Task description. Go through the data and count each line that has the string "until". Give that count alone.

Information supplied.
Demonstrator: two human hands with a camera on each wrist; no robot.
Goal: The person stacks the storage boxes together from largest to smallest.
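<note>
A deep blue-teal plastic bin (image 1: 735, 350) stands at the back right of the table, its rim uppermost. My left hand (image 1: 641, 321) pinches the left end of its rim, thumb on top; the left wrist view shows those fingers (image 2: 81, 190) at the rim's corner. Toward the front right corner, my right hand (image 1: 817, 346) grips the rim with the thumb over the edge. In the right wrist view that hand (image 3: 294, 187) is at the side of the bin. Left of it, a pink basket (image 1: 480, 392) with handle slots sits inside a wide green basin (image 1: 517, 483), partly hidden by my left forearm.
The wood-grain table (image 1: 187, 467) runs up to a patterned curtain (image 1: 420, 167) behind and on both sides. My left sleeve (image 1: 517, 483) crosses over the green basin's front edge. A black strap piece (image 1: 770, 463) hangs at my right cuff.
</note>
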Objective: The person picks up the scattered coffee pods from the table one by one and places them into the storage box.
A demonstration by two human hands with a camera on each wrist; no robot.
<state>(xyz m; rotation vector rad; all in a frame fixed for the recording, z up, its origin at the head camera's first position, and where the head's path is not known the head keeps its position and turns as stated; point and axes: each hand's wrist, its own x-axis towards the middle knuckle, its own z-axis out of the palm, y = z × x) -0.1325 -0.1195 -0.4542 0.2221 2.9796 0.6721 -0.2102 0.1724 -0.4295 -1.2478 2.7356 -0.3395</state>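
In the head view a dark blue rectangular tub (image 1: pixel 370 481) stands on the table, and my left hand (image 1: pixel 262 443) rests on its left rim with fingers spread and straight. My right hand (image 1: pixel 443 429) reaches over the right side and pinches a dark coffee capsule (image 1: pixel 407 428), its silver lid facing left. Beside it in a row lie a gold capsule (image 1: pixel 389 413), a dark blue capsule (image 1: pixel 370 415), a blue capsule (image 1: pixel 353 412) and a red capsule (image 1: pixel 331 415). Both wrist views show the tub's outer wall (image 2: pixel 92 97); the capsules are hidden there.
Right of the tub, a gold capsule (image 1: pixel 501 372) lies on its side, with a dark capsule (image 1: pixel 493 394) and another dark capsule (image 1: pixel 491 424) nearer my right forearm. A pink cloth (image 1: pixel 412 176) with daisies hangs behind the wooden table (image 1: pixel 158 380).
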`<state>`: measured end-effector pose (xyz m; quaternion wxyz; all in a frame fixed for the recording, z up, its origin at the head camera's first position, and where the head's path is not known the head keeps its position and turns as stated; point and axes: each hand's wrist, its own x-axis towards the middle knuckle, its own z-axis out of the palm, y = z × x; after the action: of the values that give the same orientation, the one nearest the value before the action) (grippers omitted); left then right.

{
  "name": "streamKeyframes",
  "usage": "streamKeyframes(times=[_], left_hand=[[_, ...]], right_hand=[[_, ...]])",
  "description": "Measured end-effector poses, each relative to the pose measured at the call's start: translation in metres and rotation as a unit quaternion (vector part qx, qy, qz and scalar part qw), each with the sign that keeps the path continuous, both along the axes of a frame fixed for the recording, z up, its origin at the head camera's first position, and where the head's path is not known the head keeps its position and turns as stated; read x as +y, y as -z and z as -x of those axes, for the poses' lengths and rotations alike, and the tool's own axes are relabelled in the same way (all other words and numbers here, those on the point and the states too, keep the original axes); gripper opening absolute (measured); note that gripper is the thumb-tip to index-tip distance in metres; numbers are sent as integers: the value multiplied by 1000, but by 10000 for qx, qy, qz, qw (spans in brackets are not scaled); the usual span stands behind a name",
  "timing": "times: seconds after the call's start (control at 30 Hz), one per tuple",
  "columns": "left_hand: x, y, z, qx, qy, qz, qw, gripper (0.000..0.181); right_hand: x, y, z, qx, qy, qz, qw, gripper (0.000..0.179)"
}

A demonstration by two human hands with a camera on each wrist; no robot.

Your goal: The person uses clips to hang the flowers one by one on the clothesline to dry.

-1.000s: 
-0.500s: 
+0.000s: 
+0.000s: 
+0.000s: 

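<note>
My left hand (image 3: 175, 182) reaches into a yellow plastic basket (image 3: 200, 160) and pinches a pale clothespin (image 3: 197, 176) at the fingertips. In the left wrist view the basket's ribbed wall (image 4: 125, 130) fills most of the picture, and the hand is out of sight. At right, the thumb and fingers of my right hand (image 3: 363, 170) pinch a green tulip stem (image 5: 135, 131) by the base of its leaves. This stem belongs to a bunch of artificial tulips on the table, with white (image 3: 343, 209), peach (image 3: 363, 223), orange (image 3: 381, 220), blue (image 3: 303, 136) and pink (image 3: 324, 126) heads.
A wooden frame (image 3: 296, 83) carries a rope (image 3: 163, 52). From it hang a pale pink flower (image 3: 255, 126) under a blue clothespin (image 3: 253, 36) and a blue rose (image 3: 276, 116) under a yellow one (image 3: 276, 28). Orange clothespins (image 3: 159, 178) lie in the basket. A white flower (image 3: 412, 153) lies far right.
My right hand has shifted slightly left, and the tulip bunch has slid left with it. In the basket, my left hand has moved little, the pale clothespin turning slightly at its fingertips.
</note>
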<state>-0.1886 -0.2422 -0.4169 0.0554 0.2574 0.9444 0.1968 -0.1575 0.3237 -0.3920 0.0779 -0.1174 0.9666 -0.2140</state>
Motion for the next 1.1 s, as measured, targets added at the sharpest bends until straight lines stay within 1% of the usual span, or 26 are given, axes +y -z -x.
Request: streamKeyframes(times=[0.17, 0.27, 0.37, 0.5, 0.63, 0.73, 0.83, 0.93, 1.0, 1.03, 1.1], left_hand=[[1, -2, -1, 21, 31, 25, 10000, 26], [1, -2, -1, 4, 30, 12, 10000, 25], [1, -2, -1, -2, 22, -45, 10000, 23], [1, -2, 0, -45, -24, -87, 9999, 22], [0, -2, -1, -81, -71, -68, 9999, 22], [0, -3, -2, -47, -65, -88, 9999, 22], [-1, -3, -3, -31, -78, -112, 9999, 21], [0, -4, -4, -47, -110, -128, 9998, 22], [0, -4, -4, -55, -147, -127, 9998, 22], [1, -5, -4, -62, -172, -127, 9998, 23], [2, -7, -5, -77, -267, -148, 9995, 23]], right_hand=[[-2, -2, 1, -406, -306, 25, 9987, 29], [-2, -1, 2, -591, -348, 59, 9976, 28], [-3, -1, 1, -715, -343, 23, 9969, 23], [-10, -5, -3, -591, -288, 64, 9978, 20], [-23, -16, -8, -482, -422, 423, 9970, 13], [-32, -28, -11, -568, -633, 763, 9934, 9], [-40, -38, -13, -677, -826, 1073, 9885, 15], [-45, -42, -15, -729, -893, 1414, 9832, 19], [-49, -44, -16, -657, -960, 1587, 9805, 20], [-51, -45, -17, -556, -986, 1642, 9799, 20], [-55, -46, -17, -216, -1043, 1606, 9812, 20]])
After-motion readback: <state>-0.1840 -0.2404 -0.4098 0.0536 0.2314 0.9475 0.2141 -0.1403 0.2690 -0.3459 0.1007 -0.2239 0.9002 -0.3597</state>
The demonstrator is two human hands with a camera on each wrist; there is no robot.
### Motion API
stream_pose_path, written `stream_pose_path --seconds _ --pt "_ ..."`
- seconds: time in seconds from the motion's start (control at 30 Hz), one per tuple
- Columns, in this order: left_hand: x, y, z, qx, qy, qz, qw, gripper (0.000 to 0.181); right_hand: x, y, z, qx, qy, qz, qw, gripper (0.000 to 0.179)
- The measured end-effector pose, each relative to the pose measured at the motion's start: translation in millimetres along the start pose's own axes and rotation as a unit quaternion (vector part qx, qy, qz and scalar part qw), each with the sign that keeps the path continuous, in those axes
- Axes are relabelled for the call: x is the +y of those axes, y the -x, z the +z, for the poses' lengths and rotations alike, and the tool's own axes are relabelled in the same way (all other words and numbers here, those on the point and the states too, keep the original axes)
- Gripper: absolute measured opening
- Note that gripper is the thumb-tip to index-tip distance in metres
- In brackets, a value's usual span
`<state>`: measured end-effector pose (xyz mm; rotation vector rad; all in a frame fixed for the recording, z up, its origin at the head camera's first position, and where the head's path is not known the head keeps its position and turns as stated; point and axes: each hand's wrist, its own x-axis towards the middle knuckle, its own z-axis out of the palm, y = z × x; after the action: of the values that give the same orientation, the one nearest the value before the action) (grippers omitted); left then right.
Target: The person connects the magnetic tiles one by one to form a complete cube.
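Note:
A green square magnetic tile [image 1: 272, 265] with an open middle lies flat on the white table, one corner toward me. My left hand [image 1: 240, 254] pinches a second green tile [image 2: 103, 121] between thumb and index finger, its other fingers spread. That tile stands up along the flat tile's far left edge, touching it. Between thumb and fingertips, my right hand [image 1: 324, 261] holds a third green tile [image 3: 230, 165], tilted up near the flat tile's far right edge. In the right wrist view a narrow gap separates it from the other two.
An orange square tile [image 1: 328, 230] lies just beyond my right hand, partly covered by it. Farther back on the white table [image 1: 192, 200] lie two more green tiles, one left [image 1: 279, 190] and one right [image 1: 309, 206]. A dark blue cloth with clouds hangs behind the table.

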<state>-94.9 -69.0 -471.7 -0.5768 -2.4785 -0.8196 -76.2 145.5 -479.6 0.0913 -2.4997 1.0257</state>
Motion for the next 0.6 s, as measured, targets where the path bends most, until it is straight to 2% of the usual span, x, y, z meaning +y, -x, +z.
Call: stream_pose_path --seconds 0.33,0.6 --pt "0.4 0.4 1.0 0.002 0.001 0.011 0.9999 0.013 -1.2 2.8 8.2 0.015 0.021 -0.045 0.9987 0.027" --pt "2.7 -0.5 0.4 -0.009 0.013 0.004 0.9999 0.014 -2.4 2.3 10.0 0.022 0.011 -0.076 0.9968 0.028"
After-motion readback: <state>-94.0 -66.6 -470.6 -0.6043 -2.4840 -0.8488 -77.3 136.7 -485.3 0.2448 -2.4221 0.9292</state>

Response for this exercise. 2